WHAT YOU ARE ASKED TO DO: Once the pictures are set aside, transcribe each line of the data exactly.

RECORDED DATA:

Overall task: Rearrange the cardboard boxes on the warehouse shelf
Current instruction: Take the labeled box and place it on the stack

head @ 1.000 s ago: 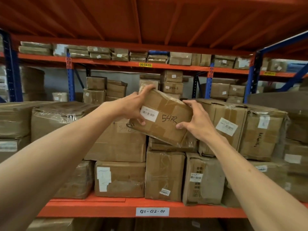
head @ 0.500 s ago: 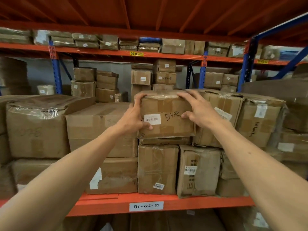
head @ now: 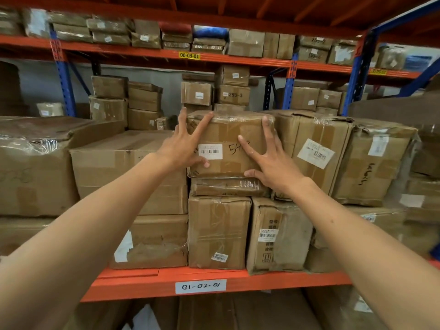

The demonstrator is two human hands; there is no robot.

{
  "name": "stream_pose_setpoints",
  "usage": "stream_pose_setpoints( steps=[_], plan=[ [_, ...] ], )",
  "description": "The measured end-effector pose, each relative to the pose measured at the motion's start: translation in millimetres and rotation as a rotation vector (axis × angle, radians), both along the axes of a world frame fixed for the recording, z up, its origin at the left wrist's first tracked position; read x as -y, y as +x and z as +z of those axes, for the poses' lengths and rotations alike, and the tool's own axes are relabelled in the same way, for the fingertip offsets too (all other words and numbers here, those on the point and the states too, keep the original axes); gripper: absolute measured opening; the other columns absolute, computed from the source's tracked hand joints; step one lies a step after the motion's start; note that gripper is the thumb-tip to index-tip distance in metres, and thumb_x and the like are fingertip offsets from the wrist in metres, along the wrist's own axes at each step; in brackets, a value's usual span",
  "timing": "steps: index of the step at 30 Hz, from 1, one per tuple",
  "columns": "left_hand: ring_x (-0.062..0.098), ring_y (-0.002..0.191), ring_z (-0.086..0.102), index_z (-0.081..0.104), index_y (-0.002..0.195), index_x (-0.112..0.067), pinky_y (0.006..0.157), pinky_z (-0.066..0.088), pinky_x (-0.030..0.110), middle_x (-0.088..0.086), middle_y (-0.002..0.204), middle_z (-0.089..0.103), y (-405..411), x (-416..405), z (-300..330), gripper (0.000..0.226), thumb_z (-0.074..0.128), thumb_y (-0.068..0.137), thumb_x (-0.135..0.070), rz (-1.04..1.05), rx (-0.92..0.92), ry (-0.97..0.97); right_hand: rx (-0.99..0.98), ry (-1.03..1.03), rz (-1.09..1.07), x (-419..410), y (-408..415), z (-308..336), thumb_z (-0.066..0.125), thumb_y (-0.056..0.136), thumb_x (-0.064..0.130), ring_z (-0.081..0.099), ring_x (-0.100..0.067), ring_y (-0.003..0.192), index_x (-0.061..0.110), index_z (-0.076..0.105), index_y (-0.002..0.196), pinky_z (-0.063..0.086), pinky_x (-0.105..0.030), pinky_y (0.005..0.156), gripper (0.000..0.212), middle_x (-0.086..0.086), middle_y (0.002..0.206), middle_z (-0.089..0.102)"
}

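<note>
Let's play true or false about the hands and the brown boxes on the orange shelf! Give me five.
1. Both hands press with spread fingers on the taped brown cardboard box marked in black pen. True.
2. That box sits on the bare orange shelf beam. False: it rests on a flat, thin cardboard box.
3. The left hand partly covers the black writing. False: the right hand does.
4. A white barcode sticker is on the box's front. True.
5. The white shelf label reads 00-03-01. False: it reads 01-02-01.
</note>
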State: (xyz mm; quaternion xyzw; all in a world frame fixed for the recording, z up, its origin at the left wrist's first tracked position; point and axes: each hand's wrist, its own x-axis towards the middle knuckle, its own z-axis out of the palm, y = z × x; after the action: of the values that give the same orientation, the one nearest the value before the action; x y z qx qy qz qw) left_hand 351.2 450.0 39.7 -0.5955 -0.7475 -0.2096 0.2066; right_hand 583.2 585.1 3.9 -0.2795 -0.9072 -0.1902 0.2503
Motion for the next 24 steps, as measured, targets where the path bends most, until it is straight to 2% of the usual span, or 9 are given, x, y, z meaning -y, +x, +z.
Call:
stream_pose_setpoints(
  steps=[7,16,21,24],
  plan=[
    [0.058,0.123,0.046,-0.013,0.152,-0.052,0.095,0.047,0.061,0.023,0.159,-0.017,1,-5,2,0.129,0.087,0.071,-0.047,0.049,0.02,-0.018,0.016,0.018,-0.029,-1,-6,0,0.065,0.095,0.053,0.008,-0.046,0.156,0.053,-0.02,0.158,0.044,-0.054,0.113,0.106,-0.013,0.157,-0.051],
    [0.057,0.114,0.054,-0.013,0.152,-0.05,0.095,0.049,0.062,0.026,0.159,-0.01,15,0,4,0.13,0.088,0.069,-0.046,0.162,0.038,-0.049,0.002,0.0,0.029,-1,-3,-1,0.069,0.095,0.048,0.025,-0.046,0.151,0.052,-0.015,0.16,0.044,-0.053,0.113,0.106,-0.013,0.158,-0.05],
    [0.056,0.115,0.055,-0.016,0.152,-0.049,0.093,0.049,0.06,0.028,0.159,-0.007,19,4,5,0.13,0.087,0.073,-0.042,0.198,0.035,-0.076,-0.1,-0.137,0.128,2,-3,-10,0.069,0.098,0.037,0.012,-0.045,0.155,0.055,-0.006,0.161,0.034,-0.059,0.119,0.099,0.001,0.154,-0.055],
    [0.056,0.116,0.055,-0.019,0.151,-0.05,0.092,0.049,0.06,0.028,0.16,-0.008,20,5,4,0.13,0.086,0.074,-0.041,0.205,0.045,-0.092,-0.121,-0.159,0.132,5,-2,-17,0.068,0.099,0.036,0.011,-0.043,0.156,0.054,-0.004,0.162,0.036,-0.059,0.118,0.097,0.003,0.152,-0.057]
  ],
)
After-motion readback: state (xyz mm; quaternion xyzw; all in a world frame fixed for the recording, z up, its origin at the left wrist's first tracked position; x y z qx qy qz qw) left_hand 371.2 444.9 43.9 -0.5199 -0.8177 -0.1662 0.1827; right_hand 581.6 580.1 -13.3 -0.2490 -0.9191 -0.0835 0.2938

TASK OUTPUT:
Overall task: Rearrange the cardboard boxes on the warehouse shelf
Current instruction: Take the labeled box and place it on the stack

head @ 1.000 s ago: 
head @ 0.500 s ago: 
head @ now: 

The demonstrator is two human hands; there is no robot.

{
  "name": "stream_pose_setpoints",
  "usage": "stream_pose_setpoints( steps=[_], plan=[ [_, ...] ], )",
  "description": "The measured end-effector pose, each relative to the pose measured at the motion's start: translation in millimetres and rotation as a rotation vector (axis × angle, radians), both along the axes of a world frame fixed for the recording, z up, its origin at the left wrist's first tracked position; read x as -y, y as +x and z as +z of those axes, for the poses' lengths and rotations alike, and the tool's own axes are relabelled in the same way, for the fingertip offsets too (all other words and numbers here, those on the point and the states too, keep the original axes); gripper: absolute measured opening; the other columns absolute, computed from the source's tracked hand joints; step one lies a step after the motion's start; note that gripper is the thumb-tip to index-tip distance in metres, and thumb_x and the like are fingertip offsets from the wrist in metres, along the wrist's own axes at each step; in brackets, a value's usual span",
  "timing": "steps: index of the step at 30 Hz, from 1, one per tuple",
  "columns": "left_hand: ring_x (-0.062..0.098), ring_y (-0.002..0.191), ring_z (-0.086..0.102), index_z (-0.081..0.104), index_y (-0.002..0.195), index_x (-0.112..0.067), pinky_y (0.006..0.157), pinky_z (-0.066..0.088), pinky_x (-0.030..0.110), middle_x (-0.088..0.086), middle_y (-0.002..0.204), middle_z (-0.089..0.103), y (-405..411), x (-416..405), z (-300..330), gripper (0.000..0.226), thumb_z (-0.074..0.128), thumb_y (-0.068..0.137), thumb_x (-0.135..0.070), rz (-1.04..1.05), rx (-0.92..0.92), ry (-0.97..0.97); right_hand: rx (-0.99..0.98), ry (-1.03..1.03), rz (-1.09..1.07), x (-419..410), y (-408..415), z (-308..336), thumb_z (-0.066..0.125), thumb_y (-0.056..0.136), thumb_x (-0.064..0.130), ring_z (-0.081..0.099), ring_x (-0.100..0.067), ring_y (-0.003..0.192), index_x (-0.061..0.110), index_z (-0.076..0.105), index_y (-0.002..0.196), pinky_z (-0.063..0.086), pinky_x (-0.105..0.030), pinky_y (0.005..0.156), gripper (0.000..0.212), middle_x (-0.086..0.086), middle_y (0.002..0.206), middle_z (-0.089..0.102)"
}

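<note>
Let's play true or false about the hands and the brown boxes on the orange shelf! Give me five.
1. Both hands press with spread fingers on the taped brown cardboard box marked in black pen. True.
2. That box sits on the bare orange shelf beam. False: it rests on a flat, thin cardboard box.
3. The left hand partly covers the black writing. False: the right hand does.
4. A white barcode sticker is on the box's front. True.
5. The white shelf label reads 00-03-01. False: it reads 01-02-01.
</note>
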State: (xyz mm; quaternion xyzw; all in a world frame fixed for the recording, z up, its origin at the left wrist's first tracked position; point and axes: each hand's wrist, its own x-axis towards the middle knuckle, its own z-axis out of the palm, y = z × x; after the action: of the values that give the same orientation, the one nearest the value before the action; x y z qx qy qz qw) left_hand 351.2 450.0 39.7 -0.5955 -0.7475 -0.2096 0.2066; right_hand 583.2 585.1 3.9 -0.2795 -0.9072 -0.1902 0.2503
Motion for the next 24 steps, as measured, targets where the path bends most, until it is straight to 2% of the usual span, or 9 are given, x, y, z meaning -y, +x, +z.
Call:
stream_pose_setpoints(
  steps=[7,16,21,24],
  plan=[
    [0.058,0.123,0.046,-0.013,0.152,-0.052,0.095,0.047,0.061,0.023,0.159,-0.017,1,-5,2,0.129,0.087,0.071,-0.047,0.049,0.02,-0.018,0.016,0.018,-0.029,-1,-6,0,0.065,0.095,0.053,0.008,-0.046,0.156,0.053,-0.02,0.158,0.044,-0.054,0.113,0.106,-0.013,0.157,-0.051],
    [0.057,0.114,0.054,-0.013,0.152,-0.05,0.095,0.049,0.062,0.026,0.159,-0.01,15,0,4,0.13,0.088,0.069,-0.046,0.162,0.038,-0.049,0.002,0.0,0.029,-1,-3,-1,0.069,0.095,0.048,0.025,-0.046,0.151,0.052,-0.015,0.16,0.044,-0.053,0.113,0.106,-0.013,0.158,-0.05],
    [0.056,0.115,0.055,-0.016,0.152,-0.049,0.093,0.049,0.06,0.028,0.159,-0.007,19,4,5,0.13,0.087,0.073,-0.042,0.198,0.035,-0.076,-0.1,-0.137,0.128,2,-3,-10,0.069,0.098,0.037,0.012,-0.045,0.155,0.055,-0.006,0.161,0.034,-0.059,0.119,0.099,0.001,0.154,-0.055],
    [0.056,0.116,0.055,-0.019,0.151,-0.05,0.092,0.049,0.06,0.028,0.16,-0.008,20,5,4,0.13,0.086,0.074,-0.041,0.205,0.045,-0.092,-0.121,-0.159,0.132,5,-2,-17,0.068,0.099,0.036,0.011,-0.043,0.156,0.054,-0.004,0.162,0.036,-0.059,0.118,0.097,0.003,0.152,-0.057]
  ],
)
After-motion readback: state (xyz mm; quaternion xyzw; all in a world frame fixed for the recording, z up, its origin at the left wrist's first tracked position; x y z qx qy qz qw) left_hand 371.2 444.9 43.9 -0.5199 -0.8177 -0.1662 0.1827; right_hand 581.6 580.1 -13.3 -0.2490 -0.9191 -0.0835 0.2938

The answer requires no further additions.